Limited records in Granville County

There are only a few references to Solomon Hayes in Granville County, all apparently referring to the same person. He served in the War of 1812, as the name “Solomon Hayes” appears on the War of 1812 roster of the 8th Company, 5th Regiment of Granville.3 Although undated, the roster was evidently taken in mid-1812 when the Granville militia was temporarily transferred to the regular army.

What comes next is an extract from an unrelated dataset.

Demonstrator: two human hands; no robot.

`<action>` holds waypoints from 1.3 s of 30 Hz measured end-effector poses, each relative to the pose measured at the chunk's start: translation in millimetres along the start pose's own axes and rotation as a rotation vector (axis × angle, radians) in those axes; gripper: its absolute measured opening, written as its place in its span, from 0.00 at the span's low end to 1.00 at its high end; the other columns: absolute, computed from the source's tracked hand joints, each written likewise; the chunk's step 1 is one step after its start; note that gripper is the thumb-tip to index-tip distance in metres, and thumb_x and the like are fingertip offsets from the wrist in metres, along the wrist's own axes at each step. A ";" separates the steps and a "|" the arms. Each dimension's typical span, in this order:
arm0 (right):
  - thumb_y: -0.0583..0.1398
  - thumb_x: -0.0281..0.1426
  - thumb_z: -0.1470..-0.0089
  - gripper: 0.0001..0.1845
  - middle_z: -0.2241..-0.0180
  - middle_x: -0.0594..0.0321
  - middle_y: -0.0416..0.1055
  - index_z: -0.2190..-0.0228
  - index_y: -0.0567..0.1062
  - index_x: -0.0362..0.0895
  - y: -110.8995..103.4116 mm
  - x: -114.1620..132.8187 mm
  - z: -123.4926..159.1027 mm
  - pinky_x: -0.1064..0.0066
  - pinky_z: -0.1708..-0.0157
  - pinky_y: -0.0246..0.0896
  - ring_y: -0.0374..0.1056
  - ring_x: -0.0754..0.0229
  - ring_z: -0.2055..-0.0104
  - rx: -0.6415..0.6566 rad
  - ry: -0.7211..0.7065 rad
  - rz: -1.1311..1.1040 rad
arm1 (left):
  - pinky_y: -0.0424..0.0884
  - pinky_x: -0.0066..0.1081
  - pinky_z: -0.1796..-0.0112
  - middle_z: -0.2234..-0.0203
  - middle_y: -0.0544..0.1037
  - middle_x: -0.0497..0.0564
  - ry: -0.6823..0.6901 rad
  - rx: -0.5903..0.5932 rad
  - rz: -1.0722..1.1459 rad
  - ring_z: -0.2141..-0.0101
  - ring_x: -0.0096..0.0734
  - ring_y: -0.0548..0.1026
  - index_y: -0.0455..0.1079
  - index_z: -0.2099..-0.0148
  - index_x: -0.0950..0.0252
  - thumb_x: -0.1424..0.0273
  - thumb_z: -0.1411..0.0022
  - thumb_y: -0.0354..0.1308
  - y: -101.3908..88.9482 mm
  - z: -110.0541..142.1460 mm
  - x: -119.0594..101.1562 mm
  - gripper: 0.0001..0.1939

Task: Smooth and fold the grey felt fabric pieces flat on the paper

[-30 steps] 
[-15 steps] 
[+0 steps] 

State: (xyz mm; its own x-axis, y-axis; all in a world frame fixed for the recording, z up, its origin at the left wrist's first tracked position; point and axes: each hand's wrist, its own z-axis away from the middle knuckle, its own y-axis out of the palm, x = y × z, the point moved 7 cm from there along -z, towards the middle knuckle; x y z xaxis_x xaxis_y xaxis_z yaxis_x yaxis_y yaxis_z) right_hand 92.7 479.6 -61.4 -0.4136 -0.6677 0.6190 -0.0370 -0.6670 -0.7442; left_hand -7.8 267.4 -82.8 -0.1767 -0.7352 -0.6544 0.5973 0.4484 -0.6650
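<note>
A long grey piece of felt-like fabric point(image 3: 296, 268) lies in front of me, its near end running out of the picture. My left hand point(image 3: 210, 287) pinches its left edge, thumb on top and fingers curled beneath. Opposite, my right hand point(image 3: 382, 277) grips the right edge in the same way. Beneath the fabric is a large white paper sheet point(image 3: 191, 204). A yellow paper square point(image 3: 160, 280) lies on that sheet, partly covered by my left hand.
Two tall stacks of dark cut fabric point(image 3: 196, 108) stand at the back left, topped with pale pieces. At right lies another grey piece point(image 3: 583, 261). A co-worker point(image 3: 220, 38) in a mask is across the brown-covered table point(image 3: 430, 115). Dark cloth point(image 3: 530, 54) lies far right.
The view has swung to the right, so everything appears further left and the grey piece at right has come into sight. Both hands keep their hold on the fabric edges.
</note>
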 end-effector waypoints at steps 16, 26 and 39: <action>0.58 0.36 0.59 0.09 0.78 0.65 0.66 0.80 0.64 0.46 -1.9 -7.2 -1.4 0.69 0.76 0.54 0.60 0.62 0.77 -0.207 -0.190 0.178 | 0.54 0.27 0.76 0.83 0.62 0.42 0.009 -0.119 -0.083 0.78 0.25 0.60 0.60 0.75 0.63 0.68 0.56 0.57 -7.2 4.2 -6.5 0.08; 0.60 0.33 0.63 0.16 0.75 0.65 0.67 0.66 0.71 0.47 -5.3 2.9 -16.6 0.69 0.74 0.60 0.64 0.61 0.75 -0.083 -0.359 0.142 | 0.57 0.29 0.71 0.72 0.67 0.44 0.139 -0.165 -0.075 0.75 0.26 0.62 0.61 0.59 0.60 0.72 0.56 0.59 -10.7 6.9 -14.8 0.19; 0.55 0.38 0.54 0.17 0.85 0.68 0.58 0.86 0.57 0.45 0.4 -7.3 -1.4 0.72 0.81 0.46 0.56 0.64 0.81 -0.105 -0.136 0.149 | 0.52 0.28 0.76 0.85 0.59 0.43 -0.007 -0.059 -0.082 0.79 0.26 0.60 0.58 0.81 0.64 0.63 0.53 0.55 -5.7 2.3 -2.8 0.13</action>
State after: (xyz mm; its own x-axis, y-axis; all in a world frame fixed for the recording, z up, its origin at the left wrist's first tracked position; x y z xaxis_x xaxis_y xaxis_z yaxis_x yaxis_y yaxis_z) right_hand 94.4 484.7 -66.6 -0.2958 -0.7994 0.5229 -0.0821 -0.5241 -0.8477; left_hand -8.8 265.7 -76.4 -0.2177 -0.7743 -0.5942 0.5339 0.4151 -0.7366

Solomon Hayes was enumerated in the Granville County 1820 census, heading a household of one male 26-45, one male 16-26, one male under 10, one female over 45, one female 26-45, one female 16-26, and two females under 10.   The three youngest children are evidently his own Mary, Martha, and William.  The three others in the household are probably his widowed mother and a younger brother and sister.   His household was one of only 64 in the Tabb’s Creek district, along with those of his uncle  Samuel Hayes  and his brother-in-law William Hester. 4   (Tabb’s Creek itself begins in eastern Granville, just east of Oxford, and runs southeast into what is now Vance County, where it empties into the Tar River.)

On 7 February 1825  his brother-in-law William Hester deeded to Solomon Hayes 106½ acres on the waters of Fishing Creek in Granville County.5  I was unable to find any record of Solomon Hayes selling this land, but this places him in Granville as late as early 1825.

Moves to McMinn County, Tennessee

He evidently moved to McMinn County, Tennessee very shortly thereafter. The first four children, all born by 1822, give their birth place as North Carolina in later censuses, while the rest of the children, born 1824 and after, give Tennessee as their birth state. The family legend is that Solomon moved to Tennessee about 1825 with his widowed mother and younger sister Mary.  What facts we can find seem to fit this legend.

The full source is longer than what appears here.